- Directed by: Stephen Wallace
- Written by: Robyn Davidson
- Produced by: Michael Carson
- Starring: Ray Meagher Charito Ortez
- Cinematography: Julian Penney
- Edited by: William Russo
- Music by: Ralph Schneider
- Production company: Australian Broadcasting Corporation
- Distributed by: Australian Broadcasting Corporation
- Release date: 2 September 1984;
- Running time: 86 minutes
- Country: Australia
- Language: English

= Mail Order Bride (1984 film) =

Mail Order Bride is a 1984 Australian television film about a builder who imports a Filipino bride. It was the sixth in a collection of six films in the series Sunday Australian Movies.

==Plot summary==
After an exchange of letters, a Filipino woman known as "Ampy" (Charito Ortez) marries Kevin (Ray Meagher), a builder living in a caravan park in a small town in far-western New South Wales. They struggle to adjust to life together as religious and cultural differences, combined with the inherent violence, alcohol abuse and racism of the isolated community, threaten to destroy any chance of their marriage succeeding. It isn't until Kevin's 'best mate' Tommo (Paul Sonkkila) bashes and rapes Ampy that Kevin eventually finds the courage to turn his back on his old life and move away to start over with Ampy in a new town.

==Cast==
- Ray Meagher as Kevin
- Sheila Kennelly as Dorothy
- Charito Ortez as Ampy
- Paul Sonkkila as Tommo
- Robert Noble as Donnie
- Lorrie Cruickshank as Ruth
- Bill Conn as John
- Justine Saunders as Iris
- Frank McNamara as Priest
- Brian Anderson as Mayor
- Bob Barrett as Keith
- Geoffrey Brown as First Cop (as Jeffrey Brown)
- Peter Calrow as Publican (as Peter Galrow)
- Paul Gillett as First Man
- Lillian Crombie as Aboriginal Woman
- Lily Shearer as Woman in Pub

==Reception==

Marie McNamara of The Age says "Mail-Order Bride is gripping.
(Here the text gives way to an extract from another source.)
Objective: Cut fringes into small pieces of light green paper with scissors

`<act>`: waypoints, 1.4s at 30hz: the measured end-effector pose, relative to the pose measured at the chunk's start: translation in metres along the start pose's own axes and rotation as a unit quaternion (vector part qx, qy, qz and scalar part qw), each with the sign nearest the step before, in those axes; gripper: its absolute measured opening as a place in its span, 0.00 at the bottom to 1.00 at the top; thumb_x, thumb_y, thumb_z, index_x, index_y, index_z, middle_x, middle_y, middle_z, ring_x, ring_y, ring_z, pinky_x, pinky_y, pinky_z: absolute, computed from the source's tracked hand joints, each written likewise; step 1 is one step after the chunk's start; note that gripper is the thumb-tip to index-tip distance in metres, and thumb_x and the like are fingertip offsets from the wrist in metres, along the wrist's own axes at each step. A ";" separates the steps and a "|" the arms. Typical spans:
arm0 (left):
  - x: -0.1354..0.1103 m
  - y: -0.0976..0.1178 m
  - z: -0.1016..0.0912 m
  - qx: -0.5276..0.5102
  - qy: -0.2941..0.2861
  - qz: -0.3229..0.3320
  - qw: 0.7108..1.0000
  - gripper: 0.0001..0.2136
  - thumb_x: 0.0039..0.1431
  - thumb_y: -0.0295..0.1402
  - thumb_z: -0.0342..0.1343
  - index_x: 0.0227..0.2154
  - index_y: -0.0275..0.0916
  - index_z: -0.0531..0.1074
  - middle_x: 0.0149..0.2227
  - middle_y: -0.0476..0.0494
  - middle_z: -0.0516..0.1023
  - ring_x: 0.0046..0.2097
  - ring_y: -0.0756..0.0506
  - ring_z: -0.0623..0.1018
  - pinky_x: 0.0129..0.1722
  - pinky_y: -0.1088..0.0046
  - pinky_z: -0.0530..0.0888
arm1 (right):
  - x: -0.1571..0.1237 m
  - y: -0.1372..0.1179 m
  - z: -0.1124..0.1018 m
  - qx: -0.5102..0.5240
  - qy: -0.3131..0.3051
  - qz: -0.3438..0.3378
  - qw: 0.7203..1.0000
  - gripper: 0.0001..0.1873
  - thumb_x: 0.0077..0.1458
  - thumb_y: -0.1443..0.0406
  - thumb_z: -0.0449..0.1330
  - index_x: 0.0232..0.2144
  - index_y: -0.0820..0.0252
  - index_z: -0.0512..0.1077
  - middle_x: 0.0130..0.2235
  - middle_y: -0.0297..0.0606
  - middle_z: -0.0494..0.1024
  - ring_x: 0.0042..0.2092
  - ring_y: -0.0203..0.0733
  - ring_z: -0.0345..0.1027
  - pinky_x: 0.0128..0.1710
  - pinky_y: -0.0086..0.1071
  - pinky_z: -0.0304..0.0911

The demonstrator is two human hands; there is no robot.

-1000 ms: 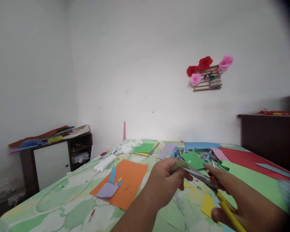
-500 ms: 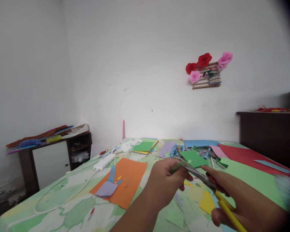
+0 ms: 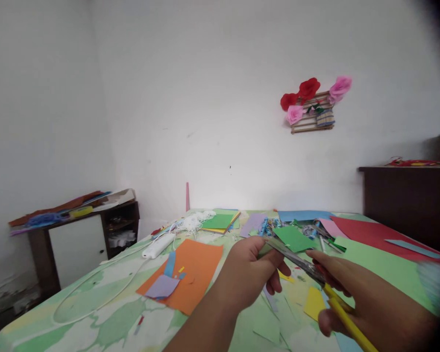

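Note:
My left hand is closed in a pinch on a small pale green piece of paper held above the table. My right hand grips yellow-handled scissors, whose metal blades point up and left and meet the paper at my left fingertips. Both hands hover over the green patterned tablecloth, above loose yellow and green paper scraps.
An orange sheet with blue and lilac cut-outs lies to the left. A white power strip and cord lie beyond it. Stacked coloured paper, a red sheet, a dark cabinet and a low shelf surround the table.
The view has tilted slightly, so everything sits a little lower and nearer. Both hands hold the same grip; the scissors blades have edged a little further along the paper.

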State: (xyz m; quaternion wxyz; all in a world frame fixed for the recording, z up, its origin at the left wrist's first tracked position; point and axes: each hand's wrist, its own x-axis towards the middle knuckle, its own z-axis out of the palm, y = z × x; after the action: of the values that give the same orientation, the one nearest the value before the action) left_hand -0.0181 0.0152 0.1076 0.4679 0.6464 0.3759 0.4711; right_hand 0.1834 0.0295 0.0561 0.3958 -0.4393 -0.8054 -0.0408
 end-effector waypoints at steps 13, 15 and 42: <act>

It's poignant hilarious local drama at its best. But be warned – it will shame any self-respecting Australian male chauvinist. Mail-Order Bride is a wild indictment of racist Australia." Leonie Lamont in The Sun-Herald said the film "contains all the ugly elements of racism, sexism and ockerism packed into the daily life of a small rural town. While the heavy-handed way in which some of the characters are drawn detracts from its strong message of bigotry, it is nevertheless an intriguing drama." John O'Hara writes in Cinema Papers "Mail-Order Bride is rewarding for its rhythms and transitions, its easy changes of mood and pace, and the way it draws viewers into an understated view of small-town country life and attitudes. It is a scarifying indictment of prejudice, violence and racial terrorism, and deserves a wider release than Sunday-night television. It should become as much part of the culture, and reflections on it, as Wake in Fright. And it does all this without a big-name star and on a small budget. This film vindicates the ABC's attempt to tackle serious issues by commissioning local drama."